WHAT TO WORK ON:
Below are some records; copy each line in them that contains "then".

-*-

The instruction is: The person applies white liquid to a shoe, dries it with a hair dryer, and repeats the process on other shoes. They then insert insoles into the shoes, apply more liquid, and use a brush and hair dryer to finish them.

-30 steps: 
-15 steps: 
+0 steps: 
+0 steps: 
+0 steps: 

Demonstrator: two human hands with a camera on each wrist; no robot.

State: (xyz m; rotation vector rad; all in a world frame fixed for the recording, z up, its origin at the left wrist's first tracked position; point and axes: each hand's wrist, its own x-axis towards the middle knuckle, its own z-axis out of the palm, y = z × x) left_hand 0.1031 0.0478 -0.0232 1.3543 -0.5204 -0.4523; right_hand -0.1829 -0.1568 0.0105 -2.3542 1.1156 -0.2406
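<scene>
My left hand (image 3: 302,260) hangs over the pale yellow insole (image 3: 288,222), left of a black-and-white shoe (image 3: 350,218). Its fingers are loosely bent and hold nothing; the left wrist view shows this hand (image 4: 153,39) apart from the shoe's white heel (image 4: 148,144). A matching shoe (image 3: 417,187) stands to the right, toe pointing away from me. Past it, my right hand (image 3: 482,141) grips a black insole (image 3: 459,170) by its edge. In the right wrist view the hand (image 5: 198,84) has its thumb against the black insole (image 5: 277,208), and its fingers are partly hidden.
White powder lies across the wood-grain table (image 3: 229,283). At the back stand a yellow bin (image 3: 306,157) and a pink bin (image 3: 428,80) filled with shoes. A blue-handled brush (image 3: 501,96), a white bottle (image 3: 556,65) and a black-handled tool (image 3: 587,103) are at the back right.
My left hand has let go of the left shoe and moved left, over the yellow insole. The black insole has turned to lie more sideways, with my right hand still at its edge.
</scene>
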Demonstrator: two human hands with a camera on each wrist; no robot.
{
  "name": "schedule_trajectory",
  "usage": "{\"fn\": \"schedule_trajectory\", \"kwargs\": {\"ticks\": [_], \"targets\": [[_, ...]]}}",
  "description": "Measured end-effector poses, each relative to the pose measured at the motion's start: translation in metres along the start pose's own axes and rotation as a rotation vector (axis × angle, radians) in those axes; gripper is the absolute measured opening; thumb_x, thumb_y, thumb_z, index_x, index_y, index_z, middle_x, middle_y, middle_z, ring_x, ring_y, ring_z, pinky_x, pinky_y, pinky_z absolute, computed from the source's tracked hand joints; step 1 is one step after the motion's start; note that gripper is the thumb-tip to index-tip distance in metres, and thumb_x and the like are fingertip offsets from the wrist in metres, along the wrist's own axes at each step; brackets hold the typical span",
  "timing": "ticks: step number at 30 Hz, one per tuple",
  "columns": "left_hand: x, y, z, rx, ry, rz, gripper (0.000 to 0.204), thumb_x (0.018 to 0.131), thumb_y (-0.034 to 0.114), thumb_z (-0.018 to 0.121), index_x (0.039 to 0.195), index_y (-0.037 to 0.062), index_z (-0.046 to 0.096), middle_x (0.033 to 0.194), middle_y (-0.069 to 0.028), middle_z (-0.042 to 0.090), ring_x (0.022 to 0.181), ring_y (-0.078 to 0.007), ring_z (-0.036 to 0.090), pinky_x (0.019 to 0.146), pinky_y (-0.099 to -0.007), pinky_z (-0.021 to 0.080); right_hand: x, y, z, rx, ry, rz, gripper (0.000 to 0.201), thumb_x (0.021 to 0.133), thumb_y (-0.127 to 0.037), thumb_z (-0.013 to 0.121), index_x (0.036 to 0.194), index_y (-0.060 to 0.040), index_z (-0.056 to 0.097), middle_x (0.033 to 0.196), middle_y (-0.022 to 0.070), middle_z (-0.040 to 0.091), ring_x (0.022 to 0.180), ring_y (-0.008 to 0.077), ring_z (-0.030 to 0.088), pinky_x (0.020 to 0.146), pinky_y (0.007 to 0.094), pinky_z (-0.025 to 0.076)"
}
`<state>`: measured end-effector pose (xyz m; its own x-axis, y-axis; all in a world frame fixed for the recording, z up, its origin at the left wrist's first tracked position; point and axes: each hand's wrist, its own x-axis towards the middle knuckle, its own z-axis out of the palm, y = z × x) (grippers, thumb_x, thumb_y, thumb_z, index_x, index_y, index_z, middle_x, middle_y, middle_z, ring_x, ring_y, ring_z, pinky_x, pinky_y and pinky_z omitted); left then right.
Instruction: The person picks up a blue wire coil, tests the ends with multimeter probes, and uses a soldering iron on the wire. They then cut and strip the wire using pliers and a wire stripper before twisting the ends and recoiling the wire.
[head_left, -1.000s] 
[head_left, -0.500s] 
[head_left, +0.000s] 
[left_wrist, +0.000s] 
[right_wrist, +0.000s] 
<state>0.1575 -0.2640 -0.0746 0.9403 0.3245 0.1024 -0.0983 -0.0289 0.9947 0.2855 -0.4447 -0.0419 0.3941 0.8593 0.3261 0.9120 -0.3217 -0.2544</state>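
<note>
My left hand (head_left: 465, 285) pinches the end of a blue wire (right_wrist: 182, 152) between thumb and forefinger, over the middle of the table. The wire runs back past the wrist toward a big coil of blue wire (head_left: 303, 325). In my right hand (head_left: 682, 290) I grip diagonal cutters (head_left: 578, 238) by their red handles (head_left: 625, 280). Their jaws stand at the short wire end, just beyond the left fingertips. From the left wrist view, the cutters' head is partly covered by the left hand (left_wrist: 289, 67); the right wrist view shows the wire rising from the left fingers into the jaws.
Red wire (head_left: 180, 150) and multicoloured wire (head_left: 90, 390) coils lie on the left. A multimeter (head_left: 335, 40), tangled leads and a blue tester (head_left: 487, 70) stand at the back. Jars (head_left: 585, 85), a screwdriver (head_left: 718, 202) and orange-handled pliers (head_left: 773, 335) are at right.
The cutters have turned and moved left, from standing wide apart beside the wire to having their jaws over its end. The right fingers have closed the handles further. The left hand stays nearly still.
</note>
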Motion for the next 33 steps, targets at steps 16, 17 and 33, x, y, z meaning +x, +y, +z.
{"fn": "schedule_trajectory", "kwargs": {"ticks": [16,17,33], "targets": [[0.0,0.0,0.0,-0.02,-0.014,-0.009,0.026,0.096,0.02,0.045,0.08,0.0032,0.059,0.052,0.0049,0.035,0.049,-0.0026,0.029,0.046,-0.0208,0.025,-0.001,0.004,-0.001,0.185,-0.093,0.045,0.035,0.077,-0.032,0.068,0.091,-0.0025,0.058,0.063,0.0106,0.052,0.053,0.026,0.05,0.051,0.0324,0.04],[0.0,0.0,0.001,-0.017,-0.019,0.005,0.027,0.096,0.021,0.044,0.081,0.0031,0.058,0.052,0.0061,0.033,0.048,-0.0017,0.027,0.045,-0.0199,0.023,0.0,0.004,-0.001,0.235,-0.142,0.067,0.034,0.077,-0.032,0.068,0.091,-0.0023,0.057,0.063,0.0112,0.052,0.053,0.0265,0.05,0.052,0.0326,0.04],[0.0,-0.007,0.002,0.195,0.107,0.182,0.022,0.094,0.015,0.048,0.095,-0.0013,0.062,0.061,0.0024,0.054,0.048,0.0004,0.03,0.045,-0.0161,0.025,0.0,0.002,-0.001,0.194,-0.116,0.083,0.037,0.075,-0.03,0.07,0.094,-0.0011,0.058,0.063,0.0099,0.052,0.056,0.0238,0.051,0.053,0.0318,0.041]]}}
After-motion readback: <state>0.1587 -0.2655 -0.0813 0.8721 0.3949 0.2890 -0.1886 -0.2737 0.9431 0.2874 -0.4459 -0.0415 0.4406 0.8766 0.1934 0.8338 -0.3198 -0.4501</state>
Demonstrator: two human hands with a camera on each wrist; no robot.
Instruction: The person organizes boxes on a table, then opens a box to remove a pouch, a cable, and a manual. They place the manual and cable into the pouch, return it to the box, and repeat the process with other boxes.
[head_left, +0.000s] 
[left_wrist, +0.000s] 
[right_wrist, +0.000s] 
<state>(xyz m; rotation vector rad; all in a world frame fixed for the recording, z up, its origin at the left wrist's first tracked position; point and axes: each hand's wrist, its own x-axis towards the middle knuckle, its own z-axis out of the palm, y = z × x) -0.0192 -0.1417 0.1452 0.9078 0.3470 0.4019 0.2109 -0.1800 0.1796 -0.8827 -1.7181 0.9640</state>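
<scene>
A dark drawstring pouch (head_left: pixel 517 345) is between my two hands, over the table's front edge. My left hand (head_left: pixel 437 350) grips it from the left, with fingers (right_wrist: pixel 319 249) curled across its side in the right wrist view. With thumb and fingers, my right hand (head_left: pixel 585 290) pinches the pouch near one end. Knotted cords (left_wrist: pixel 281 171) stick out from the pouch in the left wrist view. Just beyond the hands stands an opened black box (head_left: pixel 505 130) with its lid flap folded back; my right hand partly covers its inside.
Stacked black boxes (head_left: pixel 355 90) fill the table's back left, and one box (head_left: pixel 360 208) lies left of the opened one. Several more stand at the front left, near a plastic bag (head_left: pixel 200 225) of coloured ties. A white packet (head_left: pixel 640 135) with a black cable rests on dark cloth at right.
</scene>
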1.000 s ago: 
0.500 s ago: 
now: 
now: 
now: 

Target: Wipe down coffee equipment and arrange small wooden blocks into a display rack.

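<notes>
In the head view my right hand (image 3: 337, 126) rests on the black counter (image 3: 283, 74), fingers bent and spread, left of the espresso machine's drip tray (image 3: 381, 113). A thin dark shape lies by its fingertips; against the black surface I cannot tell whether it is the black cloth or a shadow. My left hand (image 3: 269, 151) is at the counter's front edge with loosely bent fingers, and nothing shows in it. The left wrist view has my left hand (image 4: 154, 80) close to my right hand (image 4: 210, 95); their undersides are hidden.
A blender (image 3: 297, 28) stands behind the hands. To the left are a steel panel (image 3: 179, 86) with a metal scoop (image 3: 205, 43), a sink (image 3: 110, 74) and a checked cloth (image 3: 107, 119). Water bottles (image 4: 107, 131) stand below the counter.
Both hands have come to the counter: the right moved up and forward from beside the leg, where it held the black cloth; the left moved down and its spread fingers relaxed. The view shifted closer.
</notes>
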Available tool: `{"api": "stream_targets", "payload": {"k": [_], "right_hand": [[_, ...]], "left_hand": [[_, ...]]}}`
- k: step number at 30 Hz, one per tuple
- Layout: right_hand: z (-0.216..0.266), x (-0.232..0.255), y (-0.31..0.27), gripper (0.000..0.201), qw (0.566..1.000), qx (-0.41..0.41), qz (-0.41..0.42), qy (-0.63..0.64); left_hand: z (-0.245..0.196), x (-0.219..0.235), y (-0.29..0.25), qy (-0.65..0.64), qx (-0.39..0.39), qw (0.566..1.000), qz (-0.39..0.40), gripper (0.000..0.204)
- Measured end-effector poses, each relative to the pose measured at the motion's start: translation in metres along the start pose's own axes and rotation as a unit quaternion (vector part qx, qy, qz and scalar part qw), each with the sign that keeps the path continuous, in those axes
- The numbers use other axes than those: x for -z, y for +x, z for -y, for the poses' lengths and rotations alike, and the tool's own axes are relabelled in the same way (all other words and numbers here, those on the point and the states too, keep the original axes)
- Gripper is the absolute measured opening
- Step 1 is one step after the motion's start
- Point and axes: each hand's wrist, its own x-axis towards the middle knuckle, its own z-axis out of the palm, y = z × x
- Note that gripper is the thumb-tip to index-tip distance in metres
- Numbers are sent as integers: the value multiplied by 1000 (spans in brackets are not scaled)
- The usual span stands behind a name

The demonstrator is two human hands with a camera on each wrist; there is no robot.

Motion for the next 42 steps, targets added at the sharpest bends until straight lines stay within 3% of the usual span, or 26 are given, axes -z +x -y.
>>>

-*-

WRITTEN RESPONSE:
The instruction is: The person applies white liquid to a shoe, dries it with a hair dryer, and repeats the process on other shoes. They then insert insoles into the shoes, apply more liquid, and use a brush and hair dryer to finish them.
`<state>`: measured end-effector pose (xyz m; its own x-axis, y-axis; all in a world frame fixed for the recording, z up, its origin at the left wrist's first tracked position; point and axes: each hand's wrist, its own x-axis towards the middle knuckle, its own z-axis out of the palm, y = z × x) (grippers, thumb_x, thumb_y, thumb_z, index_x, index_y, index_z, middle_x, middle_y, middle_z, ring_x, ring_y, ring_z, pinky_x, pinky_y and pinky_z omitted); left then right.
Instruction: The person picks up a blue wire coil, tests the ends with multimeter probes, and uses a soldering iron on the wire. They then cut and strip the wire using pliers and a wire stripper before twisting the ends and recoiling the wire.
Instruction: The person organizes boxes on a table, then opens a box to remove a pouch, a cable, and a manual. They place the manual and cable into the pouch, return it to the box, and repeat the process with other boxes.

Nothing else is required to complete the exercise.